I love him but I dont like him to be putting his nose into every little detail. You are pretty the way you are and you should stay that way, as no guy has the right to play mind games with you. He gets what he wants by playing your emotions and making you feel guilty for something. Look people, the time and place for mindgames is either very early on when your first interested and feeling each other out, or in causal sex, fuck buddy, fling, summer romance, throw away type relations where the stakes are low because the relationships are transitory and disposable. Finally, with silence all around us, I decided to go to bed. I was reading your list to see if I missed anything, being that I dismissed him this week before seeing him again.
I blocked all means of contact as I don't like liars and I do believe he is a liar. He might tell you how she loved his hobbies or did that special something in bed. He wants you in his life, sure, but he doesn't want you to be the only one, and he might even be seeing other girls, too. Instead of apologizing, he blames you for putting it too close to the edge of the shelf. So, we all have mind games that we play and these are just a few of the mind games that women play on men.
Part of what men judge attraction is your ability to respond to them. If you try to be open and honest and talk to him in a way that shows you still love him, but will no longer tolerate the mind games he wants to play, he will surely change the errors of his ways and relent. The earlier you do that, the better for you. But it is how it rolls - who is the dominant and who is not or in some aspects one is Alpha other is Beta and vice versa. And as a woman, we need to make sure that a relationship never feels like an obligation to a man. If this happens to you, you can be sure he's watching your frustration build.
Define it yourself and let it go. If a man is engaging in this type of psychological warfare, there are many ways he could he could go about it. As you might imagine, I didn't do to well in class. Is he trying to guilt you into saying yes? Nobody needs a coward as a mate. I like to call this the jealousy game.
Most mature men perfectly get that and are not afraid of obligations, provided that they are getting the benefits. Narcissistic men tend to seek out partners who are easily dominated and controlled. The aggression may not only be directed at you, but also at everybody nearby, creating an atmosphere of fear. You may notice that you have fallen victim to a couple of these at some point in your dating life. Why won't he just man up and admit how he feels? Think of it this way: Maybe he is trying to see how much you needed him or how much you will miss him if he is no longer there. A guy like this will use mind games on a girl for her connections, her house, or even her willingness to do anything he wants. A guy who can't text properly is totally useless to you in terms of future boyfriend material.
It starts at the very first moment his eyes catch you. Only give your heart to those who respect you and are worthy of it. However, that is still up for discussion because playing mind games suggests duplicity and dishonesty. Like we must accommodate this type of bullshit. Meaning that he's going to randomly bring up the future that you two could have together. This time after days of nothing from him suddenly a hello. But if he is constantly disappointing you, going back on promises, seems to only more interested in himself than in you or others , is evasive about his life and his goals, or you just plain don't trust him -- then he may be playing mind games with you.

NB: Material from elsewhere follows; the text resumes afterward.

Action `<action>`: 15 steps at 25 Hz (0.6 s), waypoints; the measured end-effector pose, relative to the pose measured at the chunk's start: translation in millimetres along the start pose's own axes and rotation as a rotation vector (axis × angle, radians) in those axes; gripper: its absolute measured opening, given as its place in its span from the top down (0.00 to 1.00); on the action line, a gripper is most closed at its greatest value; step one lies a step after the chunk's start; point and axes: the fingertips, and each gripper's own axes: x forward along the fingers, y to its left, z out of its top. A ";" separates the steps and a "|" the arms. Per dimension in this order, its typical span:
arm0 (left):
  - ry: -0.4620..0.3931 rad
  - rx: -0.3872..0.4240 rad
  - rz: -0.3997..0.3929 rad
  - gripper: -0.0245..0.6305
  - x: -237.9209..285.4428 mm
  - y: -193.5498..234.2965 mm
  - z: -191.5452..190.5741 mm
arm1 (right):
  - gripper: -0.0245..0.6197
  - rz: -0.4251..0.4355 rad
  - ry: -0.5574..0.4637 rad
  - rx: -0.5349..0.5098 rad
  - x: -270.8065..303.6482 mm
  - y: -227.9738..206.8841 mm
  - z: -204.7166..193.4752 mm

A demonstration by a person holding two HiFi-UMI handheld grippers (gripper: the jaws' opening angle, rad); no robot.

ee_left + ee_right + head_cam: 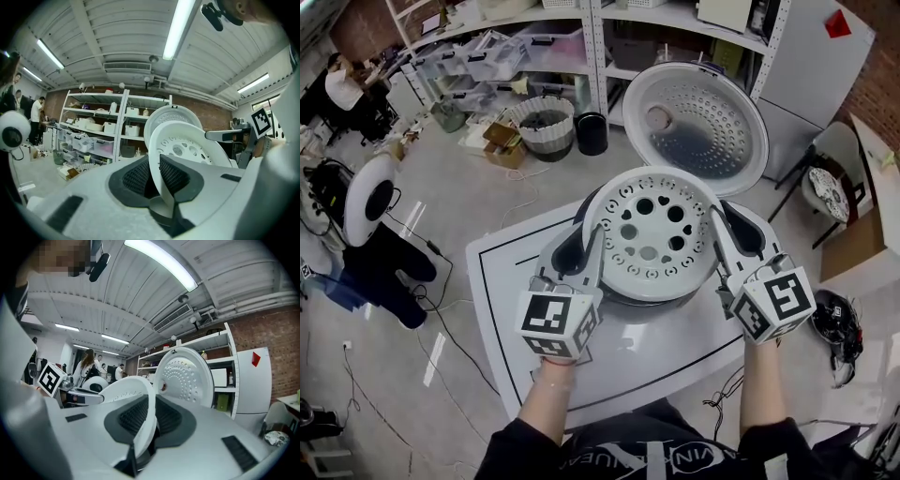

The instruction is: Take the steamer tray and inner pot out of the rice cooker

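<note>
Over a white table (502, 291), left gripper (584, 246) and right gripper (724, 232), jaws nearly closed, pinched opposite rims of the steamer tray (652, 230), likely light, stiff and slippery.

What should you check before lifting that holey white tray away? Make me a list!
1. Left tool shut on the rim of the round white perforated plastic steamer tray: ok.
2. Right tool shut on the opposite rim: ok.
3. Round white cooker lid swung open, clear above: ok.
4. Tray free of the rice cooker body: cannot tell.
5. Inner pot seated underneath: cannot tell, hidden.
</note>
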 end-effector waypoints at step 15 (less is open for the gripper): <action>-0.129 0.022 0.155 0.89 -56.5 39.8 54.3 | 0.90 0.106 -0.106 -0.038 9.7 60.0 47.5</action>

Besides he said he was married too! He blew hot and cold so many times,cold phases much longer and constantly making me feel ignored, guilty by making disappointing faces at me. Avoid dates at home until you've had several dates in public to see how serious a man is about pursuing you. Well, the obvious one is if he is avoiding you and your calls. Women are bad to play this game too. Don't let yourself be played by some douche who's using mind games to control you. Remember, the two of them broke up for a reason. He is interested to know if you can actually think for yourself and discern the truth by separating the facts from the chaff of any circulating rumors you might hear about him.
Imagine the ego boost of texting with a bunch of single gals. He asked if I was married, I said yes and he asked if I had children and I opened up and said I was struggling with that in my marriage. Are you legally required to give this person the information? Sometimes you just have to leave things in time hands to see what it will do with them, the people who been played on like myself, should not forget to live life. Guess who the women rated as more highly attractive? My advice is never to panic or overreact. Generally, men and women play mind games because they think it will make the other more interested, or they are simply not in a mature place in life to carry on with an adult relationship.